The full listing should be reproduced exactly as it appears.

================================

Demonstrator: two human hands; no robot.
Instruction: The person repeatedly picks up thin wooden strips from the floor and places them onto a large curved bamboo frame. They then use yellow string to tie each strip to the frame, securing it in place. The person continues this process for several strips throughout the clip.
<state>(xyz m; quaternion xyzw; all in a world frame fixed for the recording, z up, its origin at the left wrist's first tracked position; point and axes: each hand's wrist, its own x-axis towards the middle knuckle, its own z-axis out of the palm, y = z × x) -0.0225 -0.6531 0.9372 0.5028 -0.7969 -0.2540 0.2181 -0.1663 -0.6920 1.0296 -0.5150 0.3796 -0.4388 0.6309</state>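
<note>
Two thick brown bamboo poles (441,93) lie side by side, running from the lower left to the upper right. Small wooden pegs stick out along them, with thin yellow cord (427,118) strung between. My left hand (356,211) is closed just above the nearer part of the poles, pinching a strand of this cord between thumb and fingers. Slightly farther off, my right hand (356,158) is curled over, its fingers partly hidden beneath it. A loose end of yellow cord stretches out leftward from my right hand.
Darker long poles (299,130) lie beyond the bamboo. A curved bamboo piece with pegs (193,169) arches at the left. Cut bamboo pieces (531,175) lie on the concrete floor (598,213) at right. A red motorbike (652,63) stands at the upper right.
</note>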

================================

SOLUTION —
Demonstrator: two human hands; no robot.
Instruction: The person repeatedly picks up thin wooden strips from the floor and places them onto a large curved bamboo frame. They then use yellow string to tie each strip to the frame, securing it in place. The person continues this process for several strips throughout the clip.
<state>(xyz m; quaternion xyzw; all in a world frame fixed for the recording, z up, its origin at the left wrist's first tracked position; point and axes: each hand's wrist, its own x-axis towards the middle knuckle, its own z-axis out of the palm, y = z × x) -0.0225 -0.6531 0.9372 0.5028 -0.7969 -0.2540 0.2181 -0.1663 -0.6920 1.0296 -0.5150 0.3796 -0.4388 0.6309</state>
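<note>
Two thick brown bamboo poles (441,93) lie side by side, running from the lower left to the upper right. Small wooden pegs stick out along them, with thin yellow cord (427,118) strung between. My left hand (356,211) is closed just above the nearer part of the poles, pinching a strand of this cord between thumb and fingers. Slightly farther off, my right hand (356,158) is curled over, its fingers partly hidden beneath it. A loose end of yellow cord stretches out leftward from my right hand.
Darker long poles (299,130) lie beyond the bamboo. A curved bamboo piece with pegs (193,169) arches at the left. Cut bamboo pieces (531,175) lie on the concrete floor (598,213) at right. A red motorbike (652,63) stands at the upper right.
</note>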

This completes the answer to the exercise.